Check out the festival’s YouTube Channel. They have day by day coverage and you can experience an entire day in 3 minutes–and it looks like a fun festival to attend in real life, too!



Updated July 5: “I, Anna” at the 65th Festival del Film Locarno and Charlotte Rampling to receive Excellence Award Moët & Chandon!

The Locarno Film Festival, or more formally, the 65th Festival del Film Locarno, runs August 1-11. I, Anna will be screening out of competition on Thursday, 2 August at 18:30, and will be introduced by Ms. Rampling.

In addition, Charlotte Rampling will receive the Excellence Award Moët & Chandon at the festival:

The Festival del film Locarno will present an Excellence Award Moët & Chandon to the English actress Charlotte Rampling. The award ceremony will take place on the Locarno Festival’s opening night on Wednesday 1 August on the Piazza Grande. The following day the public will have the opportunity to participate in a conversation with Charlotte Rampling.

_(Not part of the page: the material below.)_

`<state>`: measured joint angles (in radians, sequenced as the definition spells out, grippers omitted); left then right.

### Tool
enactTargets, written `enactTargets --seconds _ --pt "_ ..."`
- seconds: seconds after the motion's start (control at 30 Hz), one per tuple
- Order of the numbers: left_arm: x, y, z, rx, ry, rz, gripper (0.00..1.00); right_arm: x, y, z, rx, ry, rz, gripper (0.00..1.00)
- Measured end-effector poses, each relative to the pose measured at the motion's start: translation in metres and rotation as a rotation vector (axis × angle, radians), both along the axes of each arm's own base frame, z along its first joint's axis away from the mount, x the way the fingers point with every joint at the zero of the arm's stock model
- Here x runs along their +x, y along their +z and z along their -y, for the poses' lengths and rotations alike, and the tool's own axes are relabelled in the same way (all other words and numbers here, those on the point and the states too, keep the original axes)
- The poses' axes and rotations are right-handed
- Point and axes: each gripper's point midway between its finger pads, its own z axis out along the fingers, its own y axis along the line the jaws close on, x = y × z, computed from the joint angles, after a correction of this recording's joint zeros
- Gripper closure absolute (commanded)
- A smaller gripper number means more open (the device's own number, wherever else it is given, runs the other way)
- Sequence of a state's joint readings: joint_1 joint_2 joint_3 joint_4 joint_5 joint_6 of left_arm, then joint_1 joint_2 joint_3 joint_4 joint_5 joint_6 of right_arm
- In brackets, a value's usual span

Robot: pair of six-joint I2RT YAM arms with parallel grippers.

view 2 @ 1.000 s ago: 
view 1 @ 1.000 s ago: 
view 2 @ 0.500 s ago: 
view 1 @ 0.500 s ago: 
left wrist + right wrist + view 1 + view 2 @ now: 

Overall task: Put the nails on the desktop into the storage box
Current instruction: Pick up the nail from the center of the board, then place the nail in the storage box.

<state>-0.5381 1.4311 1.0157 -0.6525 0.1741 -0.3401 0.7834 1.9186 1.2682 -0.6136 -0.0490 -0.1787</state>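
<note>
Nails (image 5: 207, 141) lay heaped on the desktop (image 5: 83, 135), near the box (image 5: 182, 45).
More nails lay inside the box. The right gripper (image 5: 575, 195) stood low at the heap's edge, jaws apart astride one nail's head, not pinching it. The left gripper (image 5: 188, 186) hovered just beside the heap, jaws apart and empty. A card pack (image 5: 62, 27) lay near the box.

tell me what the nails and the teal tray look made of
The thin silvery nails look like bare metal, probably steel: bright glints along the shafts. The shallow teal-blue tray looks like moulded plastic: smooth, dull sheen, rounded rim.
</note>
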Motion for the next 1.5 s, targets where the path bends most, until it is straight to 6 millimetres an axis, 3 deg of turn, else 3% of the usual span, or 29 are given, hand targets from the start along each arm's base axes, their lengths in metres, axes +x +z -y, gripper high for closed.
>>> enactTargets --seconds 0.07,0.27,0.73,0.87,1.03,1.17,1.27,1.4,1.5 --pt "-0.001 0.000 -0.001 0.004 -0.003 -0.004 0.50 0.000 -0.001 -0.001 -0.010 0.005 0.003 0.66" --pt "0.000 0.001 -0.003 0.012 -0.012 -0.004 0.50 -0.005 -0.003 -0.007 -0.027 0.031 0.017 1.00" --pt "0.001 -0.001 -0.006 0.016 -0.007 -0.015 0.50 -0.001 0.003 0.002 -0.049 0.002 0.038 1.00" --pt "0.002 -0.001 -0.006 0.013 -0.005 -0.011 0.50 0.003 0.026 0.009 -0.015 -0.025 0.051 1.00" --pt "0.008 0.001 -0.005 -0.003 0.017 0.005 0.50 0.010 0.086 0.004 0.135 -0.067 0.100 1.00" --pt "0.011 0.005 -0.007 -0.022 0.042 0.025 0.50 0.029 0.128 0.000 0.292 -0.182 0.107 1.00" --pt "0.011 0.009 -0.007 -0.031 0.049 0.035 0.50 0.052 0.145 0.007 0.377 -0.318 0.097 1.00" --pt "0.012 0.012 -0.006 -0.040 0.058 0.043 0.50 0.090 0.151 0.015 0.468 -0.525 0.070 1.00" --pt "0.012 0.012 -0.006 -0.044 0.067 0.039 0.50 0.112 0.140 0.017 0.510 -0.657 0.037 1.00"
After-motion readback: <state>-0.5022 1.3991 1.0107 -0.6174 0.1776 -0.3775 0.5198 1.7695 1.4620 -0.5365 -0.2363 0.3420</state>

To mark the occasion the Festival del film Locarno will screen out of competition one of the latest films with Charlotte Rampling: I, Anna (2012), by Barnaby Southcombe (Embargo Films), on Thursday 2 August at 18:30, introduced by the actress. Two other films will be screened in honour of Charlotte Rampling: The Night Porter (Il portiere di notte, 1974) by Liliana Cavani and Under the Sand (Sous le sable, 2000) by François Ozon.

Olivier Père, the Festival’s Artistic director, comments: “I’m delighted to welcome to Locarno Charlotte Rampling, an enigmatic and fascinating actress whose unique magnetism and beauty have graced several landmarks in contemporary cinema. From Visconti to Lars von Trier, from Woody Allen to François Ozon, from Liliana Cavani to Nagisa Oshima, Charlotte Rampling, by turns deadly or vulnerable, has fascinated several major filmmakers, and millions of viewers besides”.

You can read more about this at the festival’s website. Congratulations to Ms. Rampling on receiving this honor and also to Mr. Southcombe for yet another showing of his film!

No word on Gabriel Byrne’s participation, but it is highly likely that he will be engaged elsewhere, perhaps playing a Viking or a mysterious gentleman on a train or even an amorous guy named Humphrey…

 

And for those of us who are geographically impaired,

Locarno is in Switzerland.

Many thanks to the eagle-eyed Ara, our Byrneholics Paris Correspondent, for her help with this update!



Updated June 28: Gala Screening of “I, Anna” and Press Conference at the Moscow International Film Festival

I, Anna will have its fourth showing on the film festival circuit–a Gala Screening–on Friday, June 29 at the Moscow International Film Festival.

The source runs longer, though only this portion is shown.